I was thinking about the VEX motors, and I came up with an idea. What if you overvolt the motors for more power? Possibly use passive $5 heatsink squares to cool it off perhaps. And the increments would probably be 50mV or something small like that. I looked in the rulebook but couldn’t find anything prohibiting it, as it is most likely done through the software.
The Vex Smart Charger has an output voltage of 16V according to the product page. You’ll find that if you test the batteries after charging them with a Vex Smart Charger you will get a much higher voltage than 7.2V. (Does anyone who currently has access to a smart charger want to test this?) Charging batteries above 7.2V is not illegal, in fact, almost every robot ever placed on a competition field will have a battery that will test higher than 7.2V if you use a voltmeter, because the Vex Smart Charger charges them higher than this.
I don’t pretend to be an expert on this though, because frankly, I have no idea how battery chargers work.
I might also add that using non-Vex chargers was only made illegal at the start of the Toss Up season, and using non-Vex chargers was completely legal during Sack Attack. The Vex Charger is now compulsory of course, but this still won’t result in an even playing field because not every Smart Charger is made equal, and neither is every battery.
Yes. Just the other day I was doing some simple testing which required consistent battery voltage. I originally charged a bunch of 7.2V 3000 mAH batteries which had been used by our competition robots earlier. I charged them using the Smart Charger (V1), and almost all of them were consistently reading 8.2V soon after coming off of the charger.
I then put one battery back onto the charger, after only using it for a short period of time, when it dropped to 8.1V. After it was finished charging, I tested it, to find that it had been “super charged” to 8.5V. I had previously heard from other teams that have used this method in order to achieve higher voltages from their batteries, and I was rather surprised how much of a difference it actually made.
We have never used anything but the 3000mah batteries and smart chargers. We loaned a battery to another team that asked how we got it overcharged.
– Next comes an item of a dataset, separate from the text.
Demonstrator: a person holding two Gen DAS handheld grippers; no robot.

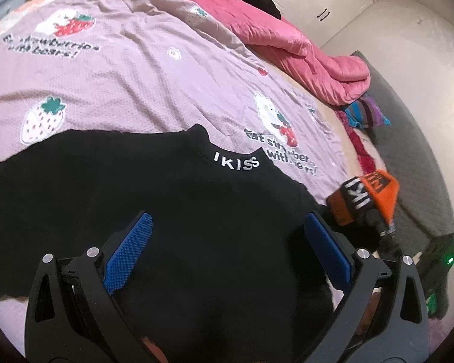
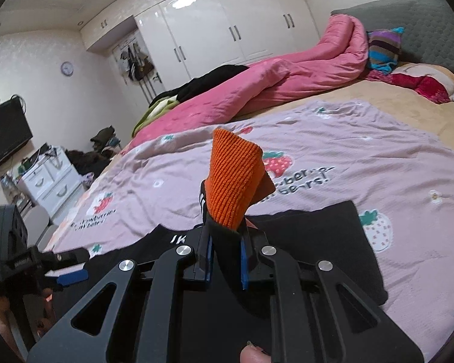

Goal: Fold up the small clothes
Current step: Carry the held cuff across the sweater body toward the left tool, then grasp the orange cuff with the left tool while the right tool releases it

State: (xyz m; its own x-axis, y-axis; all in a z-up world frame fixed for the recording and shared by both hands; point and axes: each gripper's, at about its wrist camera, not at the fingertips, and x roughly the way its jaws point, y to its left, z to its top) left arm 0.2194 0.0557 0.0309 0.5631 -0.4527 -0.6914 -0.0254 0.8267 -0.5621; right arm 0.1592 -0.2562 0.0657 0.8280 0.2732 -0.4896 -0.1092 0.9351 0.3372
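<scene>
While the black top [image 1: 172, 199] lies flat on the strawberry-print sheet [image 1: 130, 69] at the near edge of the bed, the right tool [image 2: 225, 257] is clamped on its orange-cuffed sleeve [image 2: 233, 178], lifted at the right; the left tool [image 1: 227, 242] stands apart over the top.

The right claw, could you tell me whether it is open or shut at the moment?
Shut on the orange cuff: in the right wrist view the right claw has its blue pads pressed against the black sleeve fabric, with the cuff sticking up above them.
</scene>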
I guess this explains it, we replace batteries after every match and put them back on the charger so they still have a relatively good charge when we put them back on the chargers.
Seconded. 9v is actually really common for us when we’re testing. At competitions they end up being lower because there isn’t enough charging time, but in the shop we just set them going and swap whenever we make a change to the design.
The heatsink is a non-VEX part and is not on the allowed non-VEX parts list. Thus, you can’t use it. That much is illegal.
As far as “over-volting” motors goes, I don’t think you can raise the battery voltage enough to actually over-volt them–the old 3-wire motors had an acceptable voltage range of 4.4V to 9.1V; I’d expect the newer motors are similar. It isn’t easy to get much greater than 9V off of a 7.2V battery, so you should be safe from actually providing too much voltage.
This is very wrong. A VEX battery is essentially dead when it reaches 7.2V. Your robot will not be able to move, and you will be continually losing connection.
This year, you’re only allowed to use the smart charger (or another 7.2V charger from VEX). However, the Smart Charger is perfectly capable of charging well past 7.2V, and does so without modification. I have pulled batteries off at 8.2V before, using nothing but 7.2V VEX chargers.
How do you know there isn’t a voltage limiter in the circuit from the battery to the Vout on the motor ports? (from a quick test, it appears there is not, but I haven’t opened up a Cortex to check).
all batteries are over their rated voltage directly off of the charger. I can’t find it now, but someone (jpearmen?) posted a graph of the battery voltage over time. The voltage quickly drops to around 7.2 and stays around there for a long time and then drops off quickly. It flattens out near 7.2 for most of the time the battery is operating; that is why it is rated at 7.2 volts.
Yay for actual battery graphs! For auton code we purposely drop the voltage to get to where voltage doesn’t drop as quickly to make sure that the routines are as consistent as possible.
I suppose the best way to monitor the voltage is by using the LCD, we just use a volt meter to check the voltage. It’s pretty easy to hit the part of the graph where the slope levels out. Just stall motors so that the voltage drops quicker.
Doesn’t that run the risk of heating up the motor PTCs so they trip quicker in an actual tournament?
Although I suppose one could create a sort of temporary robot with a permanently stalled motor that runs autonomous code to run that motor until the battery is at a good starting state.
You would do it far enough in advance that it doesn’t effect the breakers. Or like you said, make some makeshift stalled motor assembly off your robot to drain the batteries. That is assuming you are doing it for in match. 15 seconds of auton and battery levels probably won’t make a huge difference, but for auton skills it does…
Oh gotcha I thought you meant for the autonomous period. This does make alot of sense for the skills challenge. Thanks for the tip - we may have to try this out ourselves this year!
Another idea: Create a simple circuit with a switch, resistor, and volt meter. 1103 had one of these at Worlds, and used it to decharge batteries before recharging them. A similar concept could be used to decharge the battery until it “levels off.”